Novosti a.d.
- Native name: Новости а.д.
- Company type: Joint-stock company
- Industry: Media
- Founded: 31 December 2001; 24 years ago (Current form) 1953; 73 years ago (Founded)
- Headquarters: Belgrade, Serbia
- Area served: Serbia
- Key people: Olivera Anđelković (Director)
- Products: Newspapers, Radio
- Revenue: €8.69 million (2024)
- Net income: ▼€0.01 million (2024)
- Total assets: ▼€6.02 million (2024)
- Total equity: ▲€1.05 million (2024)
- Owner: Media 026 (100%)
- Number of employees: 190 (2024)
- Website: www.novosti.rs

= Novosti a.d. =

Serbian media company

Novosti a.d (full legal name: Novinsko-izdavačko društvo Kompanija Novosti a.d. Beograd) is a Serbian media company headquartered in Belgrade Serbia.

==History==
The company was established in 1953. After decades of operating under a self-management model, the company was transferred to state ownership in the 1990s and then partly privatized in the mid-2000s, though the Government of Serbia still held a substantial stake.

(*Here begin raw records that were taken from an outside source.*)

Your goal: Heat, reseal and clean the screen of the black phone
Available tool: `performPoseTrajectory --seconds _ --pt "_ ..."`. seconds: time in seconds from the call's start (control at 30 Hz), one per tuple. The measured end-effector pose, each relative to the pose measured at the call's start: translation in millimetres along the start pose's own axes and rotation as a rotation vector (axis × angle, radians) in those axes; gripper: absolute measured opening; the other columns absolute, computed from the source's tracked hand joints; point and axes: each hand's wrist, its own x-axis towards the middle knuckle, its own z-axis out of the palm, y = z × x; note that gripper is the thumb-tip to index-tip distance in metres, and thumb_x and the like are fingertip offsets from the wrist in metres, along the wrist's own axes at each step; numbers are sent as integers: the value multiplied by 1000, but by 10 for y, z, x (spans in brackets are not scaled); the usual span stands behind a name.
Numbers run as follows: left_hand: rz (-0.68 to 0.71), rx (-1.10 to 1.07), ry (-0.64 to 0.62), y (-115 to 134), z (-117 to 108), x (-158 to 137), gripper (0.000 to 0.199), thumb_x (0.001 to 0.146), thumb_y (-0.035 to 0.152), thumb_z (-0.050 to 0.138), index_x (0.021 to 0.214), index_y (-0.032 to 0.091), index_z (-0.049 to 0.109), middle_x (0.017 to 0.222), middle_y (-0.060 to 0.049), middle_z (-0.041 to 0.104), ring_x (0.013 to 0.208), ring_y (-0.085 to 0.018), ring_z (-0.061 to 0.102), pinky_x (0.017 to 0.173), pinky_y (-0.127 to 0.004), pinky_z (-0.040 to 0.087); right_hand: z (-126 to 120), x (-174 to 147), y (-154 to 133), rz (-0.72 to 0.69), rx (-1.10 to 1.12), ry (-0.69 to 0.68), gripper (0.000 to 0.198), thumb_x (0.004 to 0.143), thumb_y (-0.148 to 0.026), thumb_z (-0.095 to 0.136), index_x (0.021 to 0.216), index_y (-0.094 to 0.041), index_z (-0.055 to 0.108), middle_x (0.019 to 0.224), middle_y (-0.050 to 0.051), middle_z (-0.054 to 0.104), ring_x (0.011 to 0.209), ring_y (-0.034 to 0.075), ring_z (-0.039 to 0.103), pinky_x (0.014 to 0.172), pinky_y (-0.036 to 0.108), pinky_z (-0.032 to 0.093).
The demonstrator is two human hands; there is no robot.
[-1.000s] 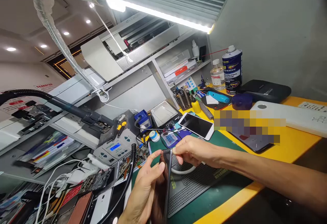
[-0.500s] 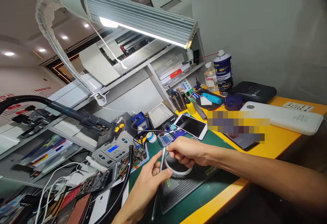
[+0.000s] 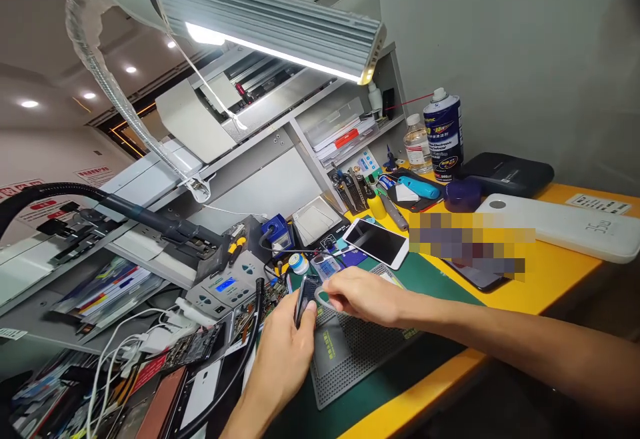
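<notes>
My left hand (image 3: 286,345) is wrapped round a dark phone (image 3: 305,293), tilted up over the work area. Close beside it, my right hand (image 3: 363,295) pinches a pale looped, cord-like strip (image 3: 323,298) at the phone's edge. Most of the strip is hidden behind the fingers, and I cannot tell whether it is attached to the phone. Under both hands lies a grey perforated mat (image 3: 350,365) on a green mat (image 3: 440,292).
A white phone (image 3: 377,244) lies behind my right hand. At left are a hot-air station (image 3: 227,292) and a black hose (image 3: 250,339). A spray can (image 3: 444,135) and a white power bank (image 3: 565,229) stand to the right. A lamp (image 3: 270,25) hangs overhead.
The dark phone has turned from edge-on, so its face shows more. My right hand's grip on the pale strip has changed, and its wide loop no longer hangs below the fingers.
</notes>
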Motion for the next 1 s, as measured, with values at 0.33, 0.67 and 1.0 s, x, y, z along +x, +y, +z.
performPoseTrajectory --seconds 0.33,0.67,1.0 --pt "-98 -176 123 70 -45 -175 46 89 58 59 106 16 71 92 -7 77 84 -23 71 76 -30 57 -12 -179 -37 -110 -294 98 24 97 -19 39 73 -21 38 75 0 50 71 16 43 65 29 29" --pt "-295 -474 200 164 -78 -333 46 78 54 75 99 14 77 90 -10 80 80 -29 77 68 -31 62 -60 -234 -178 -57 -274 70 38 107 -26 26 70 -20 35 68 -3 47 62 12 40 58 30 22" --pt "-412 -697 169 204 -77 -358 46 74 48 79 99 9 76 84 -16 79 67 -28 76 55 -28 61 -77 -228 -120 -63 -174 53 36 104 -23 33 68 -20 33 66 -5 43 60 12 37 57 31 22"
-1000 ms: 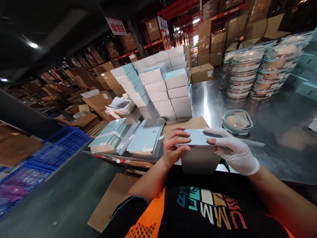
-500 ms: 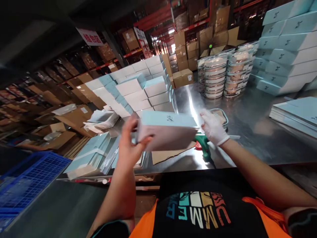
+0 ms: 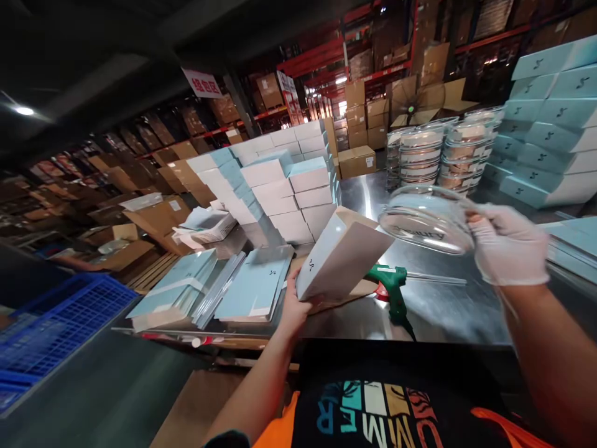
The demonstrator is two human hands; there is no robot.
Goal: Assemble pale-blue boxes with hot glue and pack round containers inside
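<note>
My bare left hand [image 3: 297, 303] is closed around the lower end of a pale blue and white carton [image 3: 347, 261], which is tilted upward over the table. In my right hand [image 3: 513, 246], covered by a white glove, is the end of a clear oval plastic case [image 3: 426, 223] with dark lettering on its side. The case is held in the air, to the right of the carton and apart from it. Below them, a green glue gun [image 3: 395, 287] lies on the metal table [image 3: 438, 317], with a clear rod behind it.
White and blue cartons [image 3: 284, 186] are stacked at the back. Clear cases [image 3: 420, 158] stand in piles behind my right hand, beside more blue boxes [image 3: 555, 134]. Flat blue sheets [image 3: 254, 283] lie at left. A blue crate [image 3: 60, 330] stands left of the table.
The carton has turned from level to tilted, still in my left hand. My right hand has picked up the clear oval case from the table and moved right with it.
</note>
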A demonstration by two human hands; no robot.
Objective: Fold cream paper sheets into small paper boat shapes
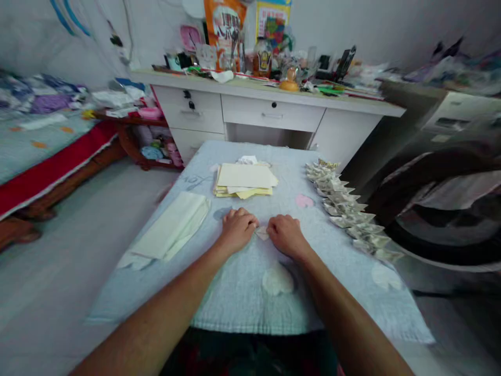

As of 2019, among its assets, the company holds high-circulation daily Večernje novosti as well as various periodicals. The company also has Radio Novosti, an FM station heard throughout greater Belgrade.

In August 2019, "Štamparija Borba" sold its majority share stake in Novosti to Smederevo-based "Media 026" for around 2.5 million euros.